**Exercise brief**
Exactly reproduce the data from its first line through the line with "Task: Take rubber", leaving out every line after it.

**Stored data**

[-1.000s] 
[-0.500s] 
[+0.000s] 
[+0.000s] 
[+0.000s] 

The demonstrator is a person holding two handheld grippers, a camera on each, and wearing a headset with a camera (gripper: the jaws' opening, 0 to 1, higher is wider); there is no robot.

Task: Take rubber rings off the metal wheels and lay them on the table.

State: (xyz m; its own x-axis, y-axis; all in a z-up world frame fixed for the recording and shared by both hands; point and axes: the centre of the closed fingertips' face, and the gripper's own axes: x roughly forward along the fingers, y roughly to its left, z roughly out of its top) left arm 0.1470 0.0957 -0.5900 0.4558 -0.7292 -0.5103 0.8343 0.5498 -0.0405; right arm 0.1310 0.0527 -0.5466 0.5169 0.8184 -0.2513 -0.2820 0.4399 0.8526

**Response to the exercise**
[-1.000s] 
[-0.500s] 
[+0.000s] 
[+0.000s] 
[+0.000s] 

The demonstrator is a person holding two handheld grippers, a camera on each, and wearing a headset with a camera (gripper: the jaws' opening, 0 to 1, higher is wider); there is no robot.

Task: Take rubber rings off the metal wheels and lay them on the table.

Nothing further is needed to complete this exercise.